THURSTON COUNTY, Wash. — Two Thurston County women are still working to find out who killed their mother 16 years ago.
The body of Karen Bodine was discovered on Jan. 22, 2007, near Littlerock Road in Olympia.
“The site where they laid my mother after killing her is a road I've driven many times as a kid,” said Taylor Bodine, Karen’s daughter. “It is forever marred as a site next to the city dump where someone left a nude body.”
Karen Bodine was 37 years old when she was killed and her body was dumped on the side of the road. When her body was discovered, detectives told KING 5, “It seems whoever dumped her did little to conceal the crime.”
Taylor was only 15 years old when her mother died.
“Looking back, there's no way you can really sugarcoat anything like that. So it was a really raw pill to swallow,” she said. “I went through a lot of emotions that no 15-year-old should be going through and that none of my friends were going through. So it was a pretty lonely place to be in.”
Taylor’s sister Karlee was 18 at the time. She was a senior in high school and remembers how excited she was for her mother to attend her graduation, but instead, Karlee went to her funeral.
“She was there for everything,” Karlee said. “She talked to me before prom, and she knew about my dress, and she was my best friend no matter what.”
Karen even dyed the ends of her hair pink for Karlee.
“That was pretty cute. She did that because I had had mine pink and I got in trouble at school. So it was a fun thing,” Karlee said.
Unsolved Northwest: Who killed Karen Bodine?
It was also the pink strands of hair that made Karen instantly identifiable to detectives when she was discovered.
Where Karen was last seen
Detectives know Karen was last seen alive on Jan. 22, 2007, at 3 a.m. at a home in Thurston County.
“The house she was last known at, there were a lot of people there,” Karlee said. “It was kind of a party house. People were in and out all hours of the night.”
Lacey Police officers also spoke with Karen nearly 24 hours before her body was found. Officers were called for a welfare check after it was reported she was walking down the street in the cold without a jacket. Officers spoke with Karen and she assured them she was fine.
“My mom, being like myself, I can say a feisty lady, will not be talked down to," Taylor said. "And she, based on the evidence that night, was put through some physical abuse and obviously a lot more later.”
She was found with bruising, cuts and ligature marks around her neck. She had no clothing or belongings with her.
'We're going to be relentless in finding you'
Thurston County Sheriff Derek Sanders recently took over Karen's case.
"The make or break for this case is going to be someone's going to remember something," Sanders said. "They're going to come forward and say, 'Hey, I actually know a guy' or 'Hey I saw this' and that's going to be that small piece of information that bridges the gap between a solved and unsolved homicide."
The Thurston County Sheriff’s Office claims it is facing two additional obstacles: they are understaffed and underfunded.
Sanders says the lack of staffing gets in the way of making the progress he hopes for.
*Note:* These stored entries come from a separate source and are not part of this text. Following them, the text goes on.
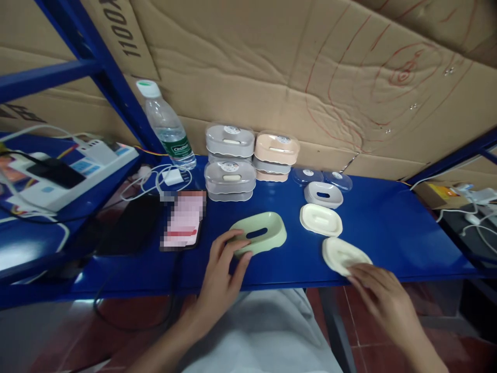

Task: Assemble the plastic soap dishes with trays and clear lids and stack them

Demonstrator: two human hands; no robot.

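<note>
My left hand [227, 264] grips the left end of a green soap dish base [274, 235] with a slot in its floor, at the front middle of the blue table. On the right, my right hand [378, 287] pinches the near end of a cream oval soap dish tray [341, 254], which is tilted by the table's front edge. Just behind it lies a second cream tray [330, 220]. A pale grey slotted base [313, 194] sits farther back, and two clear lids [337, 180] with round stickers lie behind that.
Stacked lidded soap dishes, grey [229, 181] and peach [276, 150], stand along the cardboard wall [248, 62]. A water bottle [171, 129], a phone [184, 220], a white cable [171, 176] and a power strip [77, 176] are at left. An open cardboard box [435, 199] is at right.
</note>
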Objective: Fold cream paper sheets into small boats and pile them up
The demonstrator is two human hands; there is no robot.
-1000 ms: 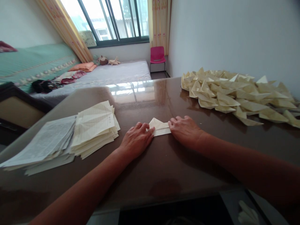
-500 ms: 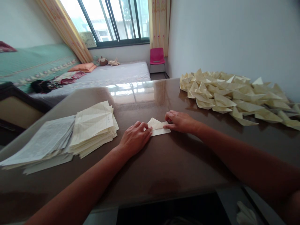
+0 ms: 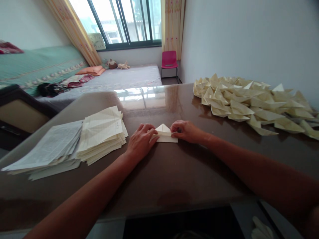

“We just physically don't have the actual staffing to handle this stuff," Sanders said. "So what instead happens, and it's not the service that I want to provide to the citizens, but it's what we can offer is essentially each of our detectives on top of their already massive caseload, basically gets a cold case assigned to them as a part-time thing to look back on occasionally."
However, that doesn't diminish the passion he has for solving Karen's cases and others.
“The Sheriff's Office won't stop pursuing you. I mean, we're going to be relentless in finding you, capturing you, and sending you off to prison,” Sanders said.
Karlee and Taylor also recognize the work Sanders is putting into solving their mom's case.
"They don't have a lot of detectives, especially for homicides or missing persons, but the fact that they're trying this hard after this long gives us renewed hope," Karlee said.
Remembering Karen Bodine
It's been a long 16-year road for Karlee and Taylor as they do everything they can to get answers. In the meantime, the road where their mother's body was discovered is now a place where their mother's memory lives on.
The sisters have kept up a memorial that features signs, with photos and decorations, that ask for tips.
“We've done our best to memorialize it, to remind people who travel that road every day that we update it," Taylor said. "We keep it fresh, that we haven't forgotten about this, and we hope that you don't, either.”
Karlee and Taylor believe the person responsible for killing their mother still lives in the area. They have a message for their mother's killer.
“You're not slick," Taylor said. "And I know you're not that smart because you really picked the wrong family.”
“I hope you see my face and I hope it haunts you," Karlee said. "We are going to come and get you. The end.”